PROBLEM TO WORK ON →
The answer must consist only of the lines from the line with "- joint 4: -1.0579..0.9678" to the line with "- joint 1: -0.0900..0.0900", both included, exactly as they stand below.

==========

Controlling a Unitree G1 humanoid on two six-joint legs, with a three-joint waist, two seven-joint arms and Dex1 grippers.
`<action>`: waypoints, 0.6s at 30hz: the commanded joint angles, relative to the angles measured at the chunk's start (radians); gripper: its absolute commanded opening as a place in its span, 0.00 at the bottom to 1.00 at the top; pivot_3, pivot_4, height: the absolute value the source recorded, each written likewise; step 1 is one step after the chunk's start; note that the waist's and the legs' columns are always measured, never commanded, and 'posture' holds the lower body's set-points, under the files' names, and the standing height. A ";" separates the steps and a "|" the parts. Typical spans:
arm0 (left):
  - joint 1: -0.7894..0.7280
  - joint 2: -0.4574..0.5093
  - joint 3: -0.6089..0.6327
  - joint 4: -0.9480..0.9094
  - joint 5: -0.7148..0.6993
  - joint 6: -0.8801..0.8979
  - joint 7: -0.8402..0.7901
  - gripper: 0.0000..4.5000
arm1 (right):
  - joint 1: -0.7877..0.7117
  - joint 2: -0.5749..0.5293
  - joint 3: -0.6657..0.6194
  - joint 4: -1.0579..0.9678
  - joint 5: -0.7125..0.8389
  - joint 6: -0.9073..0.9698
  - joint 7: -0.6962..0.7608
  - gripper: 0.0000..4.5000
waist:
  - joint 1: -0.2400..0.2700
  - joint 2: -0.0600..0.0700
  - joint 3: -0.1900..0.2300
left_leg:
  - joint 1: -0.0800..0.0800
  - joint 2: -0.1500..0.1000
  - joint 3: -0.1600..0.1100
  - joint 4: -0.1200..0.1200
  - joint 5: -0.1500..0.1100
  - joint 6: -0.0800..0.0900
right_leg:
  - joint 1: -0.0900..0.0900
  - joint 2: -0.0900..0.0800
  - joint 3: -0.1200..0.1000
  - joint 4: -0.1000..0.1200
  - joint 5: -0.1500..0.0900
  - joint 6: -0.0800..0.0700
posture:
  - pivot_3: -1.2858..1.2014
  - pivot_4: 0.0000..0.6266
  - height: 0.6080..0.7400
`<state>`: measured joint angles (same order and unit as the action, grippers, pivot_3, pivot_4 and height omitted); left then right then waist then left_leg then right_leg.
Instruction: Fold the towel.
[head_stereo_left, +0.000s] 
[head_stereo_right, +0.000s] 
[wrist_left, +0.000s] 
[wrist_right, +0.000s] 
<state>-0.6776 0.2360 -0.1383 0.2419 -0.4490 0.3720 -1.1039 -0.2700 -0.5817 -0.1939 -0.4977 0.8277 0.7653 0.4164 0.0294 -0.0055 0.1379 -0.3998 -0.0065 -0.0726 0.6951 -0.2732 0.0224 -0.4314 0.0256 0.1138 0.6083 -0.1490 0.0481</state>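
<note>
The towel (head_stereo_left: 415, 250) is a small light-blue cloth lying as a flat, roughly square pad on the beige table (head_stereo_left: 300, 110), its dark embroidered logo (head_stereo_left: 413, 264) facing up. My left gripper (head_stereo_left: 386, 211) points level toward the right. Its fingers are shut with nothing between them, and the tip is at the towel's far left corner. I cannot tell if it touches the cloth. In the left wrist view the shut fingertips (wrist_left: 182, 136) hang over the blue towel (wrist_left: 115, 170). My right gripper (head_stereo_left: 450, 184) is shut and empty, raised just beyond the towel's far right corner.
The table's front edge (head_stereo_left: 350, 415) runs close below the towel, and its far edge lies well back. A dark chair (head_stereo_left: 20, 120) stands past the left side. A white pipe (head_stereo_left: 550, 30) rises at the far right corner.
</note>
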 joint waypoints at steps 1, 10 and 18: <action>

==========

ANSWER BOX →
  - joint 4: -1.0579..0.9678
  - joint 5: -0.7125..0.8389
  - joint 6: -0.9073..0.9698
  - joint 7: -0.6962..0.7608
  - gripper: 0.0000..4.5000
waist:
  - joint 1: -0.2400..0.2700
  - joint 2: -0.0600..0.0700
  - joint 3: -0.1900..0.2300
left_leg:
  - joint 1: -0.0800..0.0800
  - joint 2: -0.1500..0.1000
  - joint 3: -0.1600..0.1100
  - joint 4: -0.1200..0.1200
  - joint 5: -0.1500..0.1100
  - joint 6: -0.0800..0.0900
right_leg:
  - joint 1: -0.0900..0.0900

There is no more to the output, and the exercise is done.